The memory mentioned in the above embodiments may be volatile memory or non-volatile memory, or may include both volatile and non-volatile memory. Among them, the non-volatile memory can be read-only memory (ROM), programmable read-only memory (programmable ROM, PROM), erasable programmable read-only memory (erasable PROM, EPROM), and electrically available Erase programmable read-only memory (electrically EPROM, EEPROM) or flash memory. The volatile memory may be random access memory (RAM), which is used as an external cache. By way of exemplary but not restrictive description, many forms of RAM are available, such as static random access memory (static RAM, SRAM), dynamic random access memory (dynamic RAM, DRAM), and synchronous dynamic random access memory (synchronous DRAM, SDRAM), double data rate synchronous dynamic random access memory (double data rate SDRAM, DDR SDRAM), enhanced synchronous dynamic random access memory (enhanced SDRAM, ESDRAM), synchronous connection dynamic random access memory (synchlink DRAM, SLDRAM) ) And direct memory bus random access memory (direct rambus RAM, DR RAM). It should be noted that the memories of the systems and methods described herein are intended to include, but are not limited to, these and any other suitable types of memories.

A person of ordinary skill in the art may be aware that the units and algorithm steps of the examples described in combination with the embodiments disclosed herein can be implemented by electronic hardware or a combination of computer software and electronic hardware. Whether these functions are executed by hardware or software depends on the specific application and design constraint conditions of the technical solution. Professionals and technicians can use different methods for each specific application to implement the described functions, but such implementation should not be considered beyond the scope of this application.
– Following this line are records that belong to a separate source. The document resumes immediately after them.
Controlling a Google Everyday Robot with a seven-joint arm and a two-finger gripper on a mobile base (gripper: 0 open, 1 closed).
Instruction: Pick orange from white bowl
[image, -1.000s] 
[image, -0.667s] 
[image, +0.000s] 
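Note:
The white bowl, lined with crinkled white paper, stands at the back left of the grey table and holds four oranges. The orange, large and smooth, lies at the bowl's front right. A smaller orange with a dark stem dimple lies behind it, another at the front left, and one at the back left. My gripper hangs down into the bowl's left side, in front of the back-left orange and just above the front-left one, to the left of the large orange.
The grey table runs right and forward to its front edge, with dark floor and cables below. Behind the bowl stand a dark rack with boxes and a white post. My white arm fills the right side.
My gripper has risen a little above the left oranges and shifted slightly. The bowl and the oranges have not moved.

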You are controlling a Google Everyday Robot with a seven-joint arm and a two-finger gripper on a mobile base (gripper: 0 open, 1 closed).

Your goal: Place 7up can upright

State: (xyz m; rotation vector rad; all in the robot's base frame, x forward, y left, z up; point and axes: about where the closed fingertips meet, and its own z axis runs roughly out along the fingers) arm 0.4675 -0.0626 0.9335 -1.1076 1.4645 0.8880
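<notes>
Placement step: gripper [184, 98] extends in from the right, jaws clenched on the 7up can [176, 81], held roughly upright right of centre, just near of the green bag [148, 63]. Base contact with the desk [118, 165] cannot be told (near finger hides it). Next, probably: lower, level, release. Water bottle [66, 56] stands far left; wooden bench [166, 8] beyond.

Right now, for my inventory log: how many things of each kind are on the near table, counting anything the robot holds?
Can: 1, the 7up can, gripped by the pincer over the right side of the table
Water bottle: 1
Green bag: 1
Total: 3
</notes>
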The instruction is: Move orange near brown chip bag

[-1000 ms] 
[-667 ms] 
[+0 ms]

Those skilled in the art can clearly understand that, for the convenience and conciseness of description, the specific working process of the system, device and unit described above can refer to the corresponding process in the foregoing method embodiment, which will not be repeated here.

In the several embodiments provided in this application, it should be understood that the disclosed system, device, and method can be implemented in other ways. For example, the device embodiments described above are merely illustrative, for example, the division of the units is only a logical function division, and there may be other divisions in actual implementation, for example, multiple units or components may be combined or It can be integrated into another system, or some features can be ignored or not implemented. In addition, the displayed or discussed mutual coupling or direct coupling or communication connection may be indirect coupling or communication connection through some interfaces, devices or units, and may be in electrical, mechanical or other forms.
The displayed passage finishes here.